Work instructions: Go through each line of the records below and count those with the word "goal"; give only the total.

Extracted material:
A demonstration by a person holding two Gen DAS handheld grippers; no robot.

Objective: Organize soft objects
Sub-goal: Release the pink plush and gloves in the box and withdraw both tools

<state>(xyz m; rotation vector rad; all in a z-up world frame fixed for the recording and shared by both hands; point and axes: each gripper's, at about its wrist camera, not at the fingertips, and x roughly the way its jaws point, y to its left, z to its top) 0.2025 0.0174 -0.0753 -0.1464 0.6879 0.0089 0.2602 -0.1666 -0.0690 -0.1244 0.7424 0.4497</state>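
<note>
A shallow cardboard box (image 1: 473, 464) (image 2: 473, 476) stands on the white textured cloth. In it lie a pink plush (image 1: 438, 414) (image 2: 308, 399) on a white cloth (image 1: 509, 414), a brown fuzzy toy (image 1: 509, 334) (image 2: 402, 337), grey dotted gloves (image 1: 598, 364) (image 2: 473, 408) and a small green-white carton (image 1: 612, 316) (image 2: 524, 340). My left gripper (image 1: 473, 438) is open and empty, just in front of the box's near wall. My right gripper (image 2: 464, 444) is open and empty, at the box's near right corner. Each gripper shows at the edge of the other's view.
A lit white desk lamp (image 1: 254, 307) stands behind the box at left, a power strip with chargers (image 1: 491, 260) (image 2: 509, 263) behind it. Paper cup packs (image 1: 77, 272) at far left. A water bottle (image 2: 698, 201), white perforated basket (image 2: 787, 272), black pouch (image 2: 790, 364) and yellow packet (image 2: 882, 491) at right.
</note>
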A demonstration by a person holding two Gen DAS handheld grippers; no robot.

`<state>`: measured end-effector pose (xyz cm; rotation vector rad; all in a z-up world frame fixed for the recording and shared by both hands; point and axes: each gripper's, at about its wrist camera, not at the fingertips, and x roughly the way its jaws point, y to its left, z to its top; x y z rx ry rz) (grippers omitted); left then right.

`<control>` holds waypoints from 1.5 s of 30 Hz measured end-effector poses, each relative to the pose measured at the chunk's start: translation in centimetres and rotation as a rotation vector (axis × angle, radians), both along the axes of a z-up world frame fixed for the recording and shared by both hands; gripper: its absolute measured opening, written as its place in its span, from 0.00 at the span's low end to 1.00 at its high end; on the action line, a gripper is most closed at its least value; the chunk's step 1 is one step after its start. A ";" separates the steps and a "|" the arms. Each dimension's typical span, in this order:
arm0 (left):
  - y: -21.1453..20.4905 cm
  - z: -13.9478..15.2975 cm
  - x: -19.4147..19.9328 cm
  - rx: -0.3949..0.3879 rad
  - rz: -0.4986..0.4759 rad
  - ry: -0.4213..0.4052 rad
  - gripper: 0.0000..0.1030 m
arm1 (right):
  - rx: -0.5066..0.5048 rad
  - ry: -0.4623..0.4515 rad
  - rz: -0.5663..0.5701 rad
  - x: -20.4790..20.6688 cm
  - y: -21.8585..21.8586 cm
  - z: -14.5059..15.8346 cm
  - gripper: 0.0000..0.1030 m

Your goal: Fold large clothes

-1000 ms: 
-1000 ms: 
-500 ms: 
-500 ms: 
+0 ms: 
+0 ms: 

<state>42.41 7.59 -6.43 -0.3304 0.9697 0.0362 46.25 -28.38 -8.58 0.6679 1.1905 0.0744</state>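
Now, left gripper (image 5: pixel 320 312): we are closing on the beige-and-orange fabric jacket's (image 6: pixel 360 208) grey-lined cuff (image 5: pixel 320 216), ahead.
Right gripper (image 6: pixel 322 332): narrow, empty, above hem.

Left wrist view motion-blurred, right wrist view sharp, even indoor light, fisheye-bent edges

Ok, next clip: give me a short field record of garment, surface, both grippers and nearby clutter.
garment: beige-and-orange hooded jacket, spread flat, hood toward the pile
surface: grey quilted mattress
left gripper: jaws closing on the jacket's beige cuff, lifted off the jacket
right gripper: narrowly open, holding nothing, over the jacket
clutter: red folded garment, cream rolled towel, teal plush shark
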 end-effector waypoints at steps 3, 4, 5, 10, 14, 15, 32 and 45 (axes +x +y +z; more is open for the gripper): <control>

Problem solution: 2